Non è un esempio fatto a caso:  certe modellazioni dal campo economico abbiano cominciato ad essere usate per la descrizione di qualsiasi comportamento o modo di essere. E' chiaro che in questo compito l'apparato matematico cerca solo di coprire e nobilitare pregiudizi grossolani o vaghe ideologie di fondo.

Il fatto è che i comportamenti umani sono troppo complessi, per essere ingabbiati in modelli semplicistici che cercano la reductio ad unum e la generalizzazione di interazioni complicatissime e variabili. Per cui la matematica sfornata a piene mani è spesso non un vestito, ma uno schermo per nascondere un fatto evidente: che le teorie economiche sono pensiero politico che si presenta sotto le spoglie di un'analisi rigorosa dei rapporti di produzione e di scambio.

Questo è dimostrato anche dalle antinomie  a cui i principi della sedicente scienza economica hanno portato. Gli economisti classici da Smith e Ricardo  a Marx pensavano che il valore dei beni derivasse dalla quantità di lavoro incorporata in essi. Eppure questo presupposto di base  portò da un lato a posizioni di liberismo economico e a un modello di destra imperniato, come al solito, sulla eternizzazioni di rapporti storici,  dall'altro alla radicalità invece del materialismo dialettico e al comunismo. Più tardi con l'economia neoclassica o marginalista si ritenne che la fonte del valore fosse l'utilità di un bene per ciascun individuo: si tratta di una sorta di una modellazione intellettuale per eliminare il dualismo tra valore di scambio e valore d'uso e  dare una base sistematica oltre che di calcolo alla teoria del valore. Tuttavia essa covava in sé molti fenomeni del mondo moderno, dall'atomizzazione della società, all'edonismo, dall'arroganza dell'offerta e dei grandi complessi industriali e di potere. Il marginalismo nasce come una sorta di espediente intellettuale  (è nata allora la matematizzazione dell'economia) che riflette i cambiamenti portati dalla crescita industriale e dalle pressioni rivoluzionarie: il valore di un bene non è più determinato dal lavoro incorporato in esso, ma è il valore di un bene sul mercato che determina il costo del lavoro. Ecco ciò che si vuole dire quando si osserva che il lavoro e dunque le vite delle persone sono merce, anche se merce indiretta.  E' un brandello  di sedicente scienza della nuova borghesia produttiva che di fronte alla prospettiva di una società con valori imperniati sul lavoro e sulla sua dignità, preferisce rifugiarsi nel più amichevole " mercato".  Tuttavia su questa stessa base è stato predicato l'intervento massiccio dello Stato in economia come durante il New Deal e, viceversa, il neoliberismo attuale.

Da tempo parecchi economisti fuori da questa stravagante ortodossia stanno sempre più riconoscendo la vacuità di queste costruzioni  e la necessità di riportare il pensiero economico dentro il pensiero sociale e in una interdisclipinarietà che consenta di formulare principi più consistenti.
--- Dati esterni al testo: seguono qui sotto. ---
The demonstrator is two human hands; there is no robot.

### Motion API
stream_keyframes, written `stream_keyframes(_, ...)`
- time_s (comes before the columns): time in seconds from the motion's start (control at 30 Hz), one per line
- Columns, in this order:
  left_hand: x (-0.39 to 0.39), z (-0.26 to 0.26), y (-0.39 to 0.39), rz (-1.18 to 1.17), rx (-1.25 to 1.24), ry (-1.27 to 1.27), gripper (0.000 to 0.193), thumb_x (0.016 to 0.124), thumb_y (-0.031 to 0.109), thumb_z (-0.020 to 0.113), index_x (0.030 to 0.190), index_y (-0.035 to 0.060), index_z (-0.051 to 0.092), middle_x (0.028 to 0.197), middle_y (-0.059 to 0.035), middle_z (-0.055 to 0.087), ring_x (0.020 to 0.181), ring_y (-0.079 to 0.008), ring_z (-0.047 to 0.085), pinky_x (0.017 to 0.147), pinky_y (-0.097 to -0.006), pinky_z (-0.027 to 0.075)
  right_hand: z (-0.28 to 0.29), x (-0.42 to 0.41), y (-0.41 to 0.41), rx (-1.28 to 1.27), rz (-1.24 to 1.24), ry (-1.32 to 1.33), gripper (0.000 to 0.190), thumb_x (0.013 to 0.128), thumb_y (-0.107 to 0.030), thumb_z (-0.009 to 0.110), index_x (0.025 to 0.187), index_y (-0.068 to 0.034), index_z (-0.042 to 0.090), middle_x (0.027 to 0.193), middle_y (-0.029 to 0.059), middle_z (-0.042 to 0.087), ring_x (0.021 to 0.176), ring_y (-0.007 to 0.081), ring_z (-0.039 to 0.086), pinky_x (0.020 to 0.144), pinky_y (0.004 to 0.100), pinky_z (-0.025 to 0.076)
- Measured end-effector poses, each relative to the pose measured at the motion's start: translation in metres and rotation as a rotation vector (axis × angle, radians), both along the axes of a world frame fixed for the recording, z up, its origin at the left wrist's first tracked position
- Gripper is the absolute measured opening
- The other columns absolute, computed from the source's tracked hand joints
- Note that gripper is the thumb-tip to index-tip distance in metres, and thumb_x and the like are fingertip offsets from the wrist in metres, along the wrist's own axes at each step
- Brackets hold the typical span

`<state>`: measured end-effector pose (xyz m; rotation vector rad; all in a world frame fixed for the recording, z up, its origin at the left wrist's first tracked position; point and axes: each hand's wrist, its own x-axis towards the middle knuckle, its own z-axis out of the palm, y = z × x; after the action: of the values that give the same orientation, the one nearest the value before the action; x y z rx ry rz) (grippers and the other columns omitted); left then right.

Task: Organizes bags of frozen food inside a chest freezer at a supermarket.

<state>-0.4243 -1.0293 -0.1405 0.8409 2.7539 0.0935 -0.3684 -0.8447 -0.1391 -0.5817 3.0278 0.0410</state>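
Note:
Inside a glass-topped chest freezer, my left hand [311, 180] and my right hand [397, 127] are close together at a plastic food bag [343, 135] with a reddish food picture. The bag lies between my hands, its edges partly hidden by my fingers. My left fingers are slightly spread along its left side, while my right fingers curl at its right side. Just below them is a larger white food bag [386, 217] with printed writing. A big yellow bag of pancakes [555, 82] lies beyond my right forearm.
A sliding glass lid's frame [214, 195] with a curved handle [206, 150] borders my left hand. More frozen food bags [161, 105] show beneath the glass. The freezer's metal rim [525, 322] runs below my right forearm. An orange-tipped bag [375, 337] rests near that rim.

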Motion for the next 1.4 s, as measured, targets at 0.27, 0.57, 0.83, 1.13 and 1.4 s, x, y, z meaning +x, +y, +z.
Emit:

L'ultimo in ordine di tempo è il pamphlet su Time Magazine di Robet Johnson, direttore dell' Institute for new economic thinking che reclama un intenso confronto dell'economia con la realtà dei fatti, piuttosto che perseguire in astrazioni di scarso significato.

Così quando qualcuno si fa forte di necessità dettate da una scienza esatta, potete essere certi che si tratta di proposizioni politiche e ideologiche travestite da certezze. E  potete dire alla politica che, come in gioco di specchi ,si nasconde  a sua volta dietro il travestimento, che un bell'ignobel per l'economia non glielo toglie nessuno. Naturalmente anche questo è un premio istituito dalle banche.